Parallelization is supported via purrr::in_parallel().

Value

A double vector of the rowwise arithmetic mean value. Missing values are ignored.

Examples

library(dplyr, warn.conflicts = FALSE)
a <- tibble(
  x = c(1, NA, 2),
  y = c(NA, 3, NA),
  z = c(4, NA, 5)
)
gen_rowmean(a)
gen_rowmean(a, everything())
gen_rowmean(a, all_of(letters[25:26]))
b <- a %>% mutate(q = gen_rowmean(.))
b

Generate rowwise median

Description

This function returns the rowwise median value in a data frame.

Usage

gen_rowmedian(data, cols)

Arguments

data

A data frame.

cols

<tidy-select> Columns to search across.

Details

Parallelization is supported via purrr::in_parallel().

Value

A double vector of the rowwise median value.

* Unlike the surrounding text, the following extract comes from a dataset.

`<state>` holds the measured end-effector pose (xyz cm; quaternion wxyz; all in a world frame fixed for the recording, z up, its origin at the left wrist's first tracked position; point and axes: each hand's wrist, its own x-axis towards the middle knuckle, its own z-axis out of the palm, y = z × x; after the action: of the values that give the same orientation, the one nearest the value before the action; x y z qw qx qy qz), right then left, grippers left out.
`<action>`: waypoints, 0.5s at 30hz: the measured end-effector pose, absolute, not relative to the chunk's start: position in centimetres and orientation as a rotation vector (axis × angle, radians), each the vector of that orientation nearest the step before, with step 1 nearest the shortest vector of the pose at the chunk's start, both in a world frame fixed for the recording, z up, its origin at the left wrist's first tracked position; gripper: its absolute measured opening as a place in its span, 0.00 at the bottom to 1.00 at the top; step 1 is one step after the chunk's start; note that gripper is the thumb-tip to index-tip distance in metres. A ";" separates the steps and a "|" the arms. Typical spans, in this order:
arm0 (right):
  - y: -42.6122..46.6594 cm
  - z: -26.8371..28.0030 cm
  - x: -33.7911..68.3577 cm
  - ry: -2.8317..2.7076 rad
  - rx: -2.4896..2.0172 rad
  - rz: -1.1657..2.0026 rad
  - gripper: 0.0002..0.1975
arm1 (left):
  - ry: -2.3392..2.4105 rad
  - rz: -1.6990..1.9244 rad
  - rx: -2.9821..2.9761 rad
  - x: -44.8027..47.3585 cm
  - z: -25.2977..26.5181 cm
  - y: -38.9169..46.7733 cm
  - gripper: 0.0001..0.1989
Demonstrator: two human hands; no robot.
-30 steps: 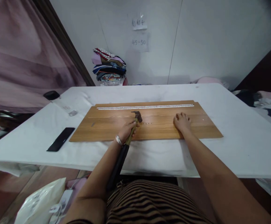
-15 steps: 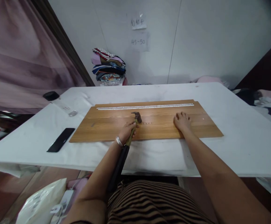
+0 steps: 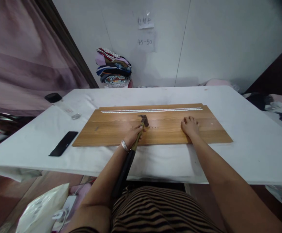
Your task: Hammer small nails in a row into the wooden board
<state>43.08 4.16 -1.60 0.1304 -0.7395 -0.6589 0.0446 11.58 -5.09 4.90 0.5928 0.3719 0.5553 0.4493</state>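
My left hand is closed around the upper handle of a claw hammer, just below its metal head. The black grip of the hammer runs back along my forearm towards my body. The head is over the middle of a brown wooden board, beside a short row of small dark nails or holes, too small to tell which. On the right part of the board lies my right hand, palm down, with its fingers loosely bent and a little apart. Nothing shows in it.
Two white strips lie along the board's far side. At the left of the white-covered table are a black phone-like slab and a clear bottle with a black cap, lying down. Folded clothes are stacked behind the table.
The view has shifted very slightly. My left hand and the hammer have edged a little to the right; my right hand stays in place on the board.
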 end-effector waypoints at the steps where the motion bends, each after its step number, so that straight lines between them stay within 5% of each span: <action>1: 4.2 -1.5 43.1 -1.914 -2.154 0.134 0.24 | 1.288 1.044 0.866 11.6 4.9 -5.1 0.09; 15: 4.2 -1.8 43.1 -1.892 -2.131 0.122 0.24 | 1.308 1.023 0.876 11.8 5.0 -5.1 0.13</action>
<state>43.06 4.18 -1.82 0.1440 -0.7394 -0.6564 0.0422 11.75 -5.13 4.99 0.5908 0.3766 0.5622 0.4394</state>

Missing values are ignored.

Examples

library(dplyr, warn.conflicts = FALSE)
a <- tibble(
  x = c(1, NA, 2),
  y = c(2, 3, 2),
  z = c(4, NA, 5)
)
gen_rowmedian(a)
gen_rowmedian(a, everything())
gen_rowmedian(a, all_of(letters[25:26]))
b <- a %>% mutate(q = gen_rowmedian(.))
b

Generate rowwise minimum value

Description

This function returns the rowwise minimum value in a data frame.

Usage

gen_rowmin(data, cols)

Arguments

data

A data frame.

cols

<tidy-select> Columns to search across.

Details

Parallelization is supported via purrr::in_parallel().

Value

A vector of the rowwise minimum value.

Examples

library(dplyr, warn.conflicts = FALSE)
a <- tibble(
  x = c(1, NA, 2),
  y = c(NA, 3, NA),
  z = c(4, NA, 5)
)
gen_rowmin(a)
gen_rowmin(a, everything())
gen_rowmin(a, starts_with(letters[25:26]))
b <- a %>% mutate(q = gen_rowmin(.))
b

Generate rowwise count of missing values

Description

This function returns the rowwise count of missing values in a data frame.

Usage

gen_rowmiss(data, cols)

Arguments

data

A data frame.

cols

<tidy-select> Columns to search across.

Details

Parallelization is supported via purrr::in_parallel().

Value

An integer vector of the rowwise count of missing values.

Examples

library(dplyr, warn.conflicts = FALSE)
a <- tibble(
  x = c(1, NA, 2),
  y = c(NA, 3, NA),
  z = c(4, NA, 5)
)
gen_rowmiss(a)
gen_rowmiss(a, all_of(letters[25:26]))
b <- a %>% mutate(q = gen_rowmiss(.))
b

Generate rowwise nth nonmissing value

Description

This function returns the rowwise nth nonmissing value in a data frame.

Usage

gen_rownth(data, cols, n)

Arguments

data

A data frame.

cols

<tidy-select> Columns to search across.

n

An integer vector of length 1 that specifies the position of the rowwise nth nonmissing value to search for. A negative integer will index from the end.

Details

Parallelization is supported via purrr::in_parallel().

Value

A vector of the rowwise nth nonmissing value. The vector's type will be of common type to all rowwise nonmissing values.

Examples

library(dplyr, warn.conflicts = FALSE)
a <- tibble(
  x = c(1, NA, 2),
  y = c(NA, 3, NA),
  z = c(4, NA, 5)
)
gen_rownth(a, n = 1)
gen_rownth(a, n = 2)
gen_rownth(a, all_of(letters[25:26]), n = 1)
b <- a %>% mutate(q = gen_rownth(., n = 1), r = gen_rownth(., n = 2))
b
c <-
  a %>%
  mutate(w = c("a", TRUE, NA), .before = "x") %>%
  mutate(q = gen_rownth(., n = 1), r = gen_rownth(., n = 2))
c # note that q and r are of type <chr>